Encounter data uses patient information based on clinician visits. The industry has been against the use of encounter data, saying it is inaccurate and unreliable.

For CY 2021, CMS proposes to calculate risk scores for MA payment using 75% of the encounter data-based risk score with 25% of the risk-adjustment processing system, or RAPS-based risk score.

For 2020, CMS based 50% of the risk score on encounter data and 50% on RAPS. In 2019, this was 25% and 75%, respectively.

The agency said it would calculate encounter data-based risk scores based on the 2020 CMS-HCC model and the RAPS-based risk scores on the 2017 CMS-HCC model.


The 21st Century Cures Act requires CMS to phase in the proposed changes by 2022.

Historically, CMS used diagnoses submitted by Medicare Advantage organizations.

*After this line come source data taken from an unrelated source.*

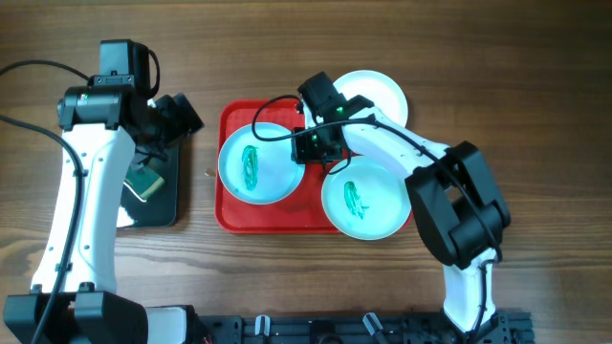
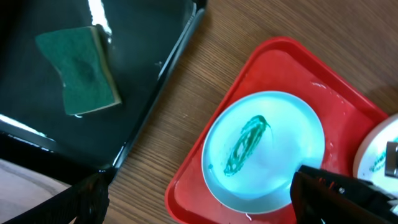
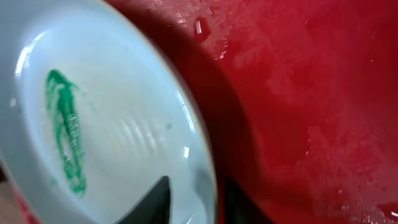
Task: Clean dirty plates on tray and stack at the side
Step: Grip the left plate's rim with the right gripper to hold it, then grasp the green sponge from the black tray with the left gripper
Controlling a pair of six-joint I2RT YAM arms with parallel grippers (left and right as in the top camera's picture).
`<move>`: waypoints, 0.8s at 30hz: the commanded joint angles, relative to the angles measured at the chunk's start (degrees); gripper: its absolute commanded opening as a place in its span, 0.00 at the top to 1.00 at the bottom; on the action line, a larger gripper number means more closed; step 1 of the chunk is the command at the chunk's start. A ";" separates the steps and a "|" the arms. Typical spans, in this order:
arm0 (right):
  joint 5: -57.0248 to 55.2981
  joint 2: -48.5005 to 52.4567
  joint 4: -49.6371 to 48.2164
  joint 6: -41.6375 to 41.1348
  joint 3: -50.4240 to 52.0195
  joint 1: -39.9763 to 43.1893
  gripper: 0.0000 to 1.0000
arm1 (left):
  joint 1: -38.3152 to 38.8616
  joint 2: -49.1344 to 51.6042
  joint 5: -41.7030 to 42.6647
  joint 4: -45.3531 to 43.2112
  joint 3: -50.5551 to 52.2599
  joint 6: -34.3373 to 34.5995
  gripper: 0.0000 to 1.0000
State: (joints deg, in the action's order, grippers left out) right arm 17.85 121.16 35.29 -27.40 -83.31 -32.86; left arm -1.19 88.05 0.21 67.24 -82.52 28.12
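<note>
Aqua plate (image 1: pixel 256 164) rim sits between the fingers of my right end effector (image 3: pixel 199 205), can't tell if clamped; left end effector (image 2: pixel 211 196) spread wide.

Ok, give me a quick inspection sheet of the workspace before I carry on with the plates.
Surface: wooden table, no spill seen on the wood.
Job's things: red tray holds three plates. The left plate and front-right plate each show a green smear. The back-right plate overhangs the tray's corner, its centre hidden by the right arm.
Clutter: black tray with a green sponge.
Grippers: left gripper open, holding nothing. Right gripper at the left plate's rim; open or shut cannot be told.
Cables: black cable runs off the left arm; a cable loop on the right arm hangs over the tray.
Surroundings: black rail at the near edge; otherwise nothing seen.
</note>
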 commanded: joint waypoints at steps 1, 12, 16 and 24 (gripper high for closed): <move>-5.16 2.69 -0.57 -2.73 -0.98 -1.16 0.78 | -1.36 0.70 -2.47 -0.15 -0.96 2.60 0.10; -9.35 3.17 -1.27 -2.60 -0.68 -2.05 0.96 | -5.25 1.84 -7.91 0.22 2.73 6.88 0.23; -9.38 3.17 -1.18 -2.47 -0.68 -2.05 0.96 | -8.66 4.22 -8.92 -0.52 7.06 13.14 0.28; -9.31 3.15 -1.44 -2.56 -0.68 -2.05 0.96 | -14.38 9.68 -9.07 -9.99 14.80 13.03 0.39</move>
State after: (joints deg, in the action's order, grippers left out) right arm 11.44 121.84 34.17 -29.76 -83.74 -34.46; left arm -14.48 96.07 -7.70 60.18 -70.26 39.92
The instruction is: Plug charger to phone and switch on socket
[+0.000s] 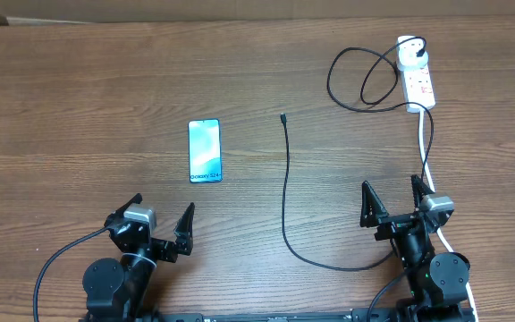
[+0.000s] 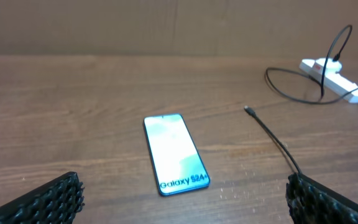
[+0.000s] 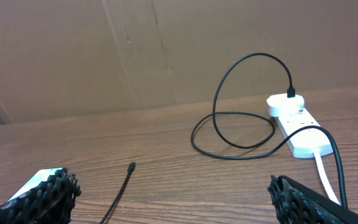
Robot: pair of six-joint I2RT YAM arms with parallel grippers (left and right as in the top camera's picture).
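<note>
The phone lies flat on the table, light blue screen up with "Galaxy" text; it also shows in the left wrist view. The black charger cable runs from its free connector tip down and round, then up to the white plug adapter seated in the white socket strip. The tip shows in the right wrist view, as does the strip. My left gripper is open and empty, near the front edge below the phone. My right gripper is open and empty, near the strip's white lead.
The strip's white lead runs down the right side toward my right arm. A brown cardboard wall stands along the table's far edge. The cable makes loose loops left of the strip.
</note>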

In recent years, CMS began collecting encounter data from the organizations.

Starting in 2016, CMS began using diagnoses from encounter data to calculate risk scores, by blending 10% of the encounter data-based risk scores with 90% of the risk-adjustment processing system, or RAPS-based risk scores.

In 2017, CMS continued to use a blend to calculate risk scores, by using 25% encounter data and 75% RAPS. In 2018, it scaled back to using 15% encounter data and 85% RAPS.